Despite some challenges in saving final training plots for the Mecanum robot, the system showed promising results
in learning and executing collision-free navigation.
Introduction
The primary goal of this project was to apply and refine a DQN-based RL strategy to achieve autonomous navigation
in
ROS 2. While standard ROS packages often support classical path-planning methods, they do not natively include
reinforcement learning modules. Consequently, the simulation environment and RL pipeline were built from scratch.
A Mecanum-wheeled robot was chosen to exploit the advantages of omnidirectional movement, adding complexity and
flexibility to the navigation tasks.
Tools and Frameworks Used
- ROS 2 Humble: Core framework for the robot simulation and node management.
- Python and PyTorch: Implemented
the DQN algorithm, neural network training, and experience replay.
Gazebo: Main simulation software hosting the Mecanum robot environment.
TurtleSim: Simple 2D ROS simulator for preliminary RL testing.
Methodology
The project was divided into two major phases:
-
Preliminary Testing in TurtleSim:
- Environment Setup: Used TurtleSim for an initial 2D environment. The robot's input was its
linear and angular velocity, and the feedback included its pose and velocity.

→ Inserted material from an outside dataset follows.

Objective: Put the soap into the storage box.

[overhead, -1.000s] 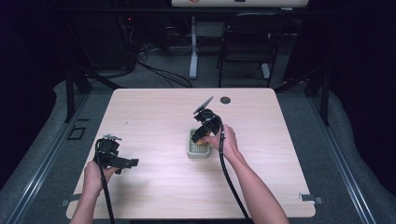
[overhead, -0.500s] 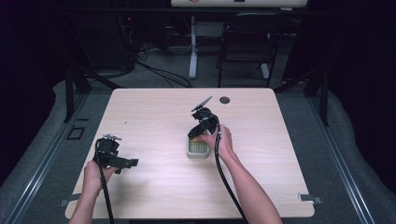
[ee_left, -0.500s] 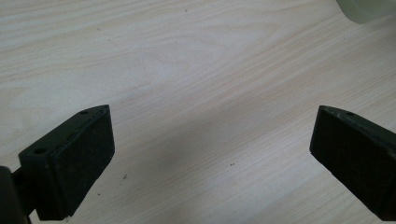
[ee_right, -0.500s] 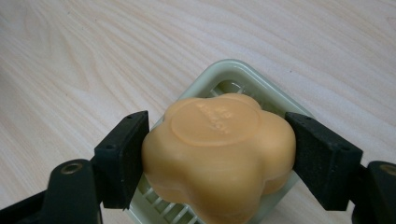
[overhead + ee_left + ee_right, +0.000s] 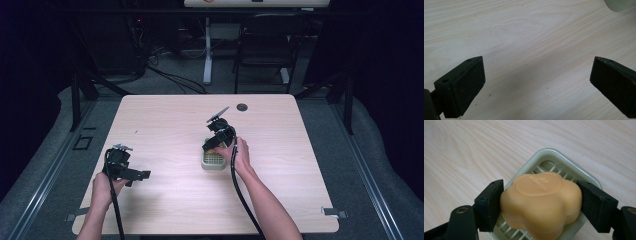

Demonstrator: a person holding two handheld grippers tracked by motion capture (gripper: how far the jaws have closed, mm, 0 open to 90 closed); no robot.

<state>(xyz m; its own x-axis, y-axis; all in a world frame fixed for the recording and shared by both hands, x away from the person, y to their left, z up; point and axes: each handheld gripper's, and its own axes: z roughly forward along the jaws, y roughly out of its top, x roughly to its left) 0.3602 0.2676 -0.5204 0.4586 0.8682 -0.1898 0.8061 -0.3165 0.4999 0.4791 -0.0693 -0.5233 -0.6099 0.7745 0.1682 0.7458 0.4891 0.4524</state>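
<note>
Soap: an orange bar of soap [image 5: 541,200] sits clamped between the right gripper's [image 5: 541,205] two black jaws, just above a pale green soap dish [image 5: 554,157].
Dish: near the middle of the wooden table [image 5: 165,125].
Left gripper [image 5: 537,82]: jaws spread wide over bare wood, holding nothing, well apart from the dish.

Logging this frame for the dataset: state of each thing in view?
Soap: gripped on both sides by the right claw, over the dish.
Soap dish: flat on the table, slatted floor partly showing.
Right claw: shut on the soap.
Left claw: open, nothing between its jaws, over bare table.
</note>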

- Reward System: Devised a reward mechanism with negative rewards proportional to the distance
from the goal, and significant penalties for collisions or straying off the defined path.

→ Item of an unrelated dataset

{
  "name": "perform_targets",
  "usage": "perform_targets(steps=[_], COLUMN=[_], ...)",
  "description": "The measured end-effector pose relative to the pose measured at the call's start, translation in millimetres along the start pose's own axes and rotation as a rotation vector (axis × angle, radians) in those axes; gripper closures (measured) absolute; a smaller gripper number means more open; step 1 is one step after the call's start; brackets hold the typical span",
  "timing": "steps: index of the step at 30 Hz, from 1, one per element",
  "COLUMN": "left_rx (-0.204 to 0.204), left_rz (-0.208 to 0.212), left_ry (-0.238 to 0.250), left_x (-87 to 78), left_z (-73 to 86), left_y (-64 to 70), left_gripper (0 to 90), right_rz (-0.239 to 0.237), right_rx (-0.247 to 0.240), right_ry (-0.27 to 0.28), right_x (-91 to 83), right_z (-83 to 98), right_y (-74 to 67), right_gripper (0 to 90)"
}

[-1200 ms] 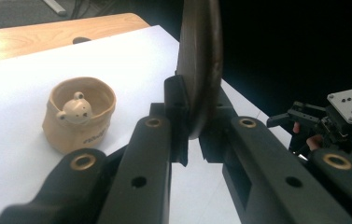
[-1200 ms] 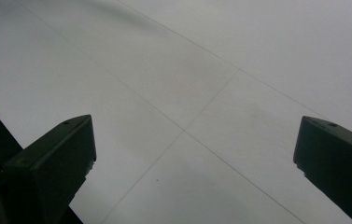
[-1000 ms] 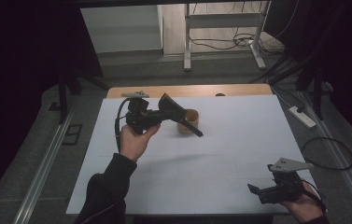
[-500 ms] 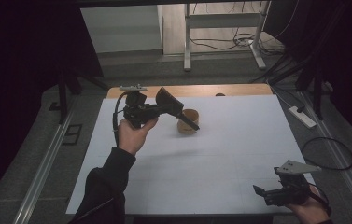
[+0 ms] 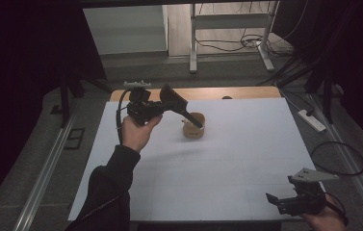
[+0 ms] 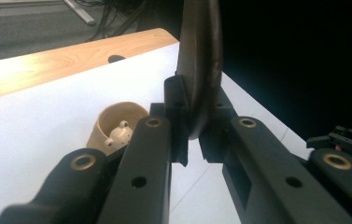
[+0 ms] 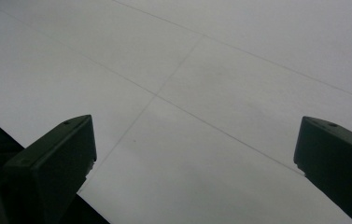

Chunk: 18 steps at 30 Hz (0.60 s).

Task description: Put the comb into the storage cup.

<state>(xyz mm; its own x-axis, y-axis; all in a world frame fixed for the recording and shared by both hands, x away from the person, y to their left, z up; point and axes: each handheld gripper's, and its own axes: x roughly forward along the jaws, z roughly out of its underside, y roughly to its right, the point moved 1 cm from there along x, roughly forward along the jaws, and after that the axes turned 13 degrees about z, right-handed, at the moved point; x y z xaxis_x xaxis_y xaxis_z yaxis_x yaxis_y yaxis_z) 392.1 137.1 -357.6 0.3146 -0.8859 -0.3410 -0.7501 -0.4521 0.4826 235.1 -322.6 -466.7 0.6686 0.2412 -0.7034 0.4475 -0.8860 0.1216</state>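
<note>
Above the far left part of the white surface, a person's left hand holds the left tool in the air. Its tips hang just over a tan cup. The jaws are clamped tight on the lower edge of a dark piece, flat and slightly curved, perhaps a lid. The cup stands upright on the surface near its far edge, with a small pale figure inside it.

Little has changed over the last second. The left hand has drawn back slightly, so the tips now sit over the cup rather than just past it, and the grip has stayed closed. The right tool has slid a little toward the near right corner. This looks like lining up over the cup, and the piece is not yet let go.

In the left gripper view the piece is seen edge-on. Its long axis rises out of the jaws, roughly crosswise to them. In the high view its free end points up and toward the far side, clear of the cup.

The right tool rests low, with its jaws spread wide and nothing between them.
</note>
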Motion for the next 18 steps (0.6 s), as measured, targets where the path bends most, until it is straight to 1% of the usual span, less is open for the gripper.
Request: perform_targets(steps=[2,8,11,15,18], left_rx=[0.002,0.005,0.005,0.011,0.014], left_rz=[-0.005,-0.024,-0.032,-0.045,-0.058], left_ry=[-0.002,-0.008,-0.011,-0.018,-0.024], left_x=[0.9,4.5,6.1,8.1,9.7], left_z=[-2.1,-8.8,-12.5,-15.7,-17.8], left_y=[-0.7,-4.0,-5.7,-7.2,-8.5], left_gripper=[82.5,82.5,82.6,82.6,82.5], right_rz=[0.005,0.027,0.03,0.034,0.036], right_rx=[0.005,0.042,0.05,0.044,0.049], right_ry=[-0.004,-0.015,-0.029,-0.034,-0.031], right_x=[-1.3,-6.3,-7.9,-9.5,-10.0], right_z=[1.9,4.7,6.2,7.7,8.1], right_y=[1.9,6.6,8.1,9.3,9.9], right_gripper=[0.0,0.0,0.0,0.0,0.0])
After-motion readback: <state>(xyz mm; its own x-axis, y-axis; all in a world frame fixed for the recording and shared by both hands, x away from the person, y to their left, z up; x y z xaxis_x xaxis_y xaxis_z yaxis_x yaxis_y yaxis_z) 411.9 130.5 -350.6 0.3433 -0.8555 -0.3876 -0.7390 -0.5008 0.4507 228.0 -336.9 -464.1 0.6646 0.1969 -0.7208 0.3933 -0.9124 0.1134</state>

- Action Execution: Subscribed to the turtle's pose while publishing velocity commands.
This phase validated the RL loop and the DQN's ability to converge.
-
Full Implementation in Gazebo:
- Subscriptions and Publications: Subscribed to laser scan and odometry data for obstacle
detection and pose estimation. Published velocity commands to control the Mecanum wheels.
- State Representation: Used segmented laser scan data to form a fixed-length state vector
representing obstacle proximity.
- Action Space: The DQN output was mapped to Mecanum-specific velocity commands, including
lateral, forward/backward, and rotational movements.
DQN Architecture & Training
- Neural Network Configuration: A multi-layer perceptron with two hidden layers (256 units each),
outputting Q-values for discrete actions.
- Experience Replay: Implemented via a deque to store state-action-reward transitions, enabling
mini-batch updates.
- Epsilon-Greedy Strategy: Balanced exploration (random actions) and exploitation (greedy policy)
by decaying epsilon over training episodes.
- Training Process: The agent repeatedly interacted with the environment, collecting experiences
and periodically updating the network using PyTorch. The process continued until performance converged or a
maximum number of episodes was reached.
Results
TurtleSim: Training plots showed clear improvement over time, with the turtle eventually learning
to navigate toward the goal. The reward curve stabilized, confirming that the RL pipeline worked as intended.
Mecanum Robot in Gazebo: Although the final training plots were not successfully saved, the robot
exhibited satisfactory performance in reaching the designated goal and avoiding collisions. Preliminary tests
validated that the DQN approach could be scaled to a more complex, omnidirectional platform.
Conclusion and Future Works
This project demonstrated the feasibility of using a DQN algorithm for robotic navigation in ROS 2, covering both
a simplified 2D environment (TurtleSim) and a more advanced Mecanum simulation in Gazebo. While the final performance
was not fully optimized, it provided a solid foundation for future RL-based robotic systems. Potential improvements include:
- Algorithm Enhancement: Exploring advanced RL methods (e.g., PPO, SAC) for improved convergence
and stability.
- Dynamic Obstacles: Introducing moving obstacles to increase navigation complexity.
- Randomized Goals: Generating varied start/goal positions to enhance training robustness.